━━━ SOURCE DATA

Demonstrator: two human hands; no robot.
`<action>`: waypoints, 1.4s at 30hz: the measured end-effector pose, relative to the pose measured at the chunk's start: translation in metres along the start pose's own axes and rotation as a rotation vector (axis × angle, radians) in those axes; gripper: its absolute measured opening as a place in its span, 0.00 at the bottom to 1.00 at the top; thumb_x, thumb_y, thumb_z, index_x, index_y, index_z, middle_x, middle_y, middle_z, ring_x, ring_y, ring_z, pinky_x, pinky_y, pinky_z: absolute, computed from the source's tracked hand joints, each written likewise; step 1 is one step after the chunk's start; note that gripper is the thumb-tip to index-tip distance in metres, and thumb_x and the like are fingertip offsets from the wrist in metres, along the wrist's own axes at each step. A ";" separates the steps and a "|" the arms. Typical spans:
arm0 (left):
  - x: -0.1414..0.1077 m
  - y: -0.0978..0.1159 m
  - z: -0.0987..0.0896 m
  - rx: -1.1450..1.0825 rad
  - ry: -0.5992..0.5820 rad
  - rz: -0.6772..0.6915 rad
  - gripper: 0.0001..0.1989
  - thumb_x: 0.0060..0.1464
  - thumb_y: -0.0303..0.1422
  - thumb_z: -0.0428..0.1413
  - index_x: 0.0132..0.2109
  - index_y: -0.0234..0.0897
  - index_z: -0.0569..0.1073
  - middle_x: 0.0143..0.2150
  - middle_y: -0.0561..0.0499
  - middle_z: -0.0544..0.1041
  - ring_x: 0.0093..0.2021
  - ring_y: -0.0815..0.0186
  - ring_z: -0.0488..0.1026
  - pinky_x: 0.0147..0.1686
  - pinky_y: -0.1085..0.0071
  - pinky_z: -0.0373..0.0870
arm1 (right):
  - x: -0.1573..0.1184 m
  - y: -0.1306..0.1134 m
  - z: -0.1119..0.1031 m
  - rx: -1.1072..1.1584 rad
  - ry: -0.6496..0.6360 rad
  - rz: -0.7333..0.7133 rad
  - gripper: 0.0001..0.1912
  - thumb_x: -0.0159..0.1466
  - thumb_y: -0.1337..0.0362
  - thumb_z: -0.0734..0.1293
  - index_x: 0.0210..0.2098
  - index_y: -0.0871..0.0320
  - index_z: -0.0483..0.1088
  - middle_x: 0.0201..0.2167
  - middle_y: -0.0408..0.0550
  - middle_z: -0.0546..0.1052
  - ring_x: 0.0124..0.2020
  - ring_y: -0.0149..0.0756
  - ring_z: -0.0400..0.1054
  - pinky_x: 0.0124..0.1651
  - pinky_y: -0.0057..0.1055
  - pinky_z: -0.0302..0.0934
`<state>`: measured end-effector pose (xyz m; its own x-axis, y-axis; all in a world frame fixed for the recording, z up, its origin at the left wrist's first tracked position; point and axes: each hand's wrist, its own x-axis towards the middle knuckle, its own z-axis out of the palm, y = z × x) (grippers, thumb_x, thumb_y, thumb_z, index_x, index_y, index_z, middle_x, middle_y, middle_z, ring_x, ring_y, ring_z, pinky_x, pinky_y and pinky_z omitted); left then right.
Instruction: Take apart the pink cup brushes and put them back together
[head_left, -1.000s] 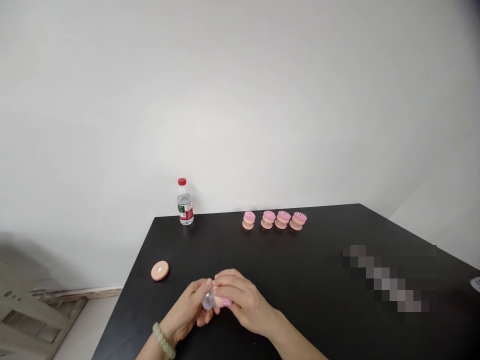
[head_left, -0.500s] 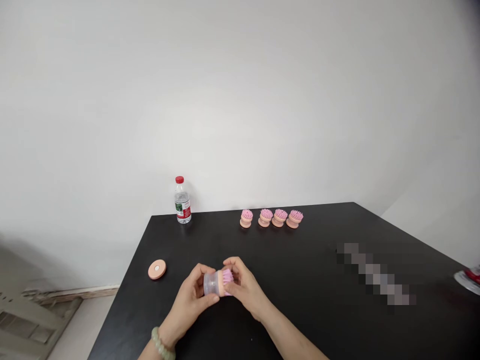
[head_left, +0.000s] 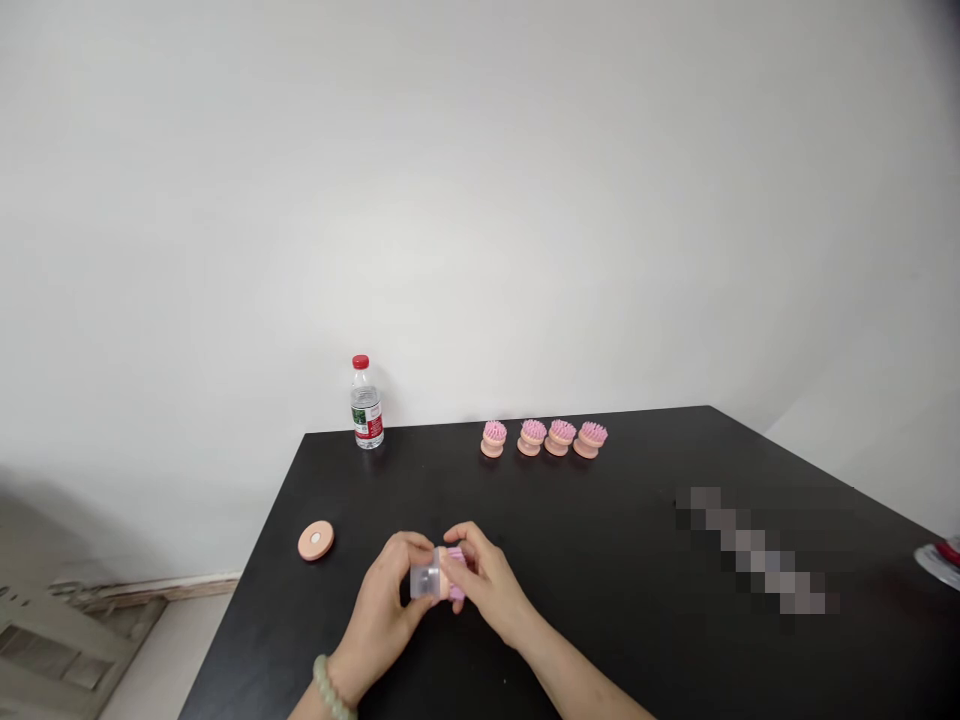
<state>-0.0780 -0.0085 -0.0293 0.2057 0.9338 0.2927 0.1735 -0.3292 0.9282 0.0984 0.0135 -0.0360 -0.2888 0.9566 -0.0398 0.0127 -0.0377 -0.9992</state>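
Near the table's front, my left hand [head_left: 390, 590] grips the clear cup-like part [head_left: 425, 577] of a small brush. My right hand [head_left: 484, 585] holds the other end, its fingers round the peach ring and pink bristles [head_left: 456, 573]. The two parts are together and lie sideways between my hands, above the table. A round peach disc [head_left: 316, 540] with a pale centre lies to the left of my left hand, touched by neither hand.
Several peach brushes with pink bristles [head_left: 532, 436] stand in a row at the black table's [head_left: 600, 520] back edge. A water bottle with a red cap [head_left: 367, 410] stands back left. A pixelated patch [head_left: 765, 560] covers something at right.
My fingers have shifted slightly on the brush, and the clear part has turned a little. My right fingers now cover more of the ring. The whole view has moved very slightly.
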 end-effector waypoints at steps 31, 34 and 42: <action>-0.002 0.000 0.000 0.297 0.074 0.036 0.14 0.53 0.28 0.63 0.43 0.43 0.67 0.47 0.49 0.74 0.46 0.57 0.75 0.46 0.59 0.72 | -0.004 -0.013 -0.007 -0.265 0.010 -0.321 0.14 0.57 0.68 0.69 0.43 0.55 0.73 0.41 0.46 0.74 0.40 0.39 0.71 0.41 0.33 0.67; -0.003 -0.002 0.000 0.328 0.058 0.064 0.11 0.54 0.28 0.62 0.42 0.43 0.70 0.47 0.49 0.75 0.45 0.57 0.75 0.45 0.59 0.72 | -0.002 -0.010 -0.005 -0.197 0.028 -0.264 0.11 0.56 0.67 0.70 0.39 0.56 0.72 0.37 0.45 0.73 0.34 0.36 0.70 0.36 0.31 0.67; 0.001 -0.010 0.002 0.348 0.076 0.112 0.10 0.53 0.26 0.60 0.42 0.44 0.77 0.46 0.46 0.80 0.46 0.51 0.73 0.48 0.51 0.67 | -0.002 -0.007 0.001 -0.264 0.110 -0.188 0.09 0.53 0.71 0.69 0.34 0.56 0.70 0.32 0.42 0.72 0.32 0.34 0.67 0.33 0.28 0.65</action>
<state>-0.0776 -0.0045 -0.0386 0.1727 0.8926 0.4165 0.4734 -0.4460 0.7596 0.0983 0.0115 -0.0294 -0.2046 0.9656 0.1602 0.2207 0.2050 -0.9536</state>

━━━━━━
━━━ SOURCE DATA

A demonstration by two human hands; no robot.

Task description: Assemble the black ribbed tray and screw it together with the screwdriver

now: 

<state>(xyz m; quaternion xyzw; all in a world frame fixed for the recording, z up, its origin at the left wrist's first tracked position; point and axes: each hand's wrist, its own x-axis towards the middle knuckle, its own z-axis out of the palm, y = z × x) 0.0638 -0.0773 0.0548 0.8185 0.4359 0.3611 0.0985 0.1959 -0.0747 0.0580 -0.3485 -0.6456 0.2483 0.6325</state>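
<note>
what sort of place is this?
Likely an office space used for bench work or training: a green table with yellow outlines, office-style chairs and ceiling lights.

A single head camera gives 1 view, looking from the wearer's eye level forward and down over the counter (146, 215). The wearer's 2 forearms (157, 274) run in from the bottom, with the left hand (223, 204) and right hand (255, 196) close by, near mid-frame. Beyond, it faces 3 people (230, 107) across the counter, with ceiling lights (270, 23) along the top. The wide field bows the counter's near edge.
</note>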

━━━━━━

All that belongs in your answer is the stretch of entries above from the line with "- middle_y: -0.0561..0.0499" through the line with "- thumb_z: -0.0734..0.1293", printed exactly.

• **YOUR SOLUTION**
  - middle_y: -0.0561..0.0499
  - middle_z: -0.0544..0.1041
  - ring_x: 0.0093..0.2021
  - ring_y: -0.0815..0.0186
  - ring_z: -0.0488..0.1026
  - pinky_x: 0.0147..0.1686
  - pinky_y: -0.1085..0.0071
  - pinky_z: -0.0373..0.0870
arm1 (right):
  - x: -0.1573..0.1184 m
  - y: -0.1306..0.1134 m
  - z: -0.1119..0.1031 m
  - rx: -1.1072..1.1584 rad
  - ry: -0.6496..0.6360 rad
  - rz: -0.7333..0.7133 rad
  - gripper: 0.0001..0.1912
  - thumb_x: -0.0159..0.1466
  - thumb_y: -0.1337..0.0362
  - thumb_z: -0.0734..0.1293

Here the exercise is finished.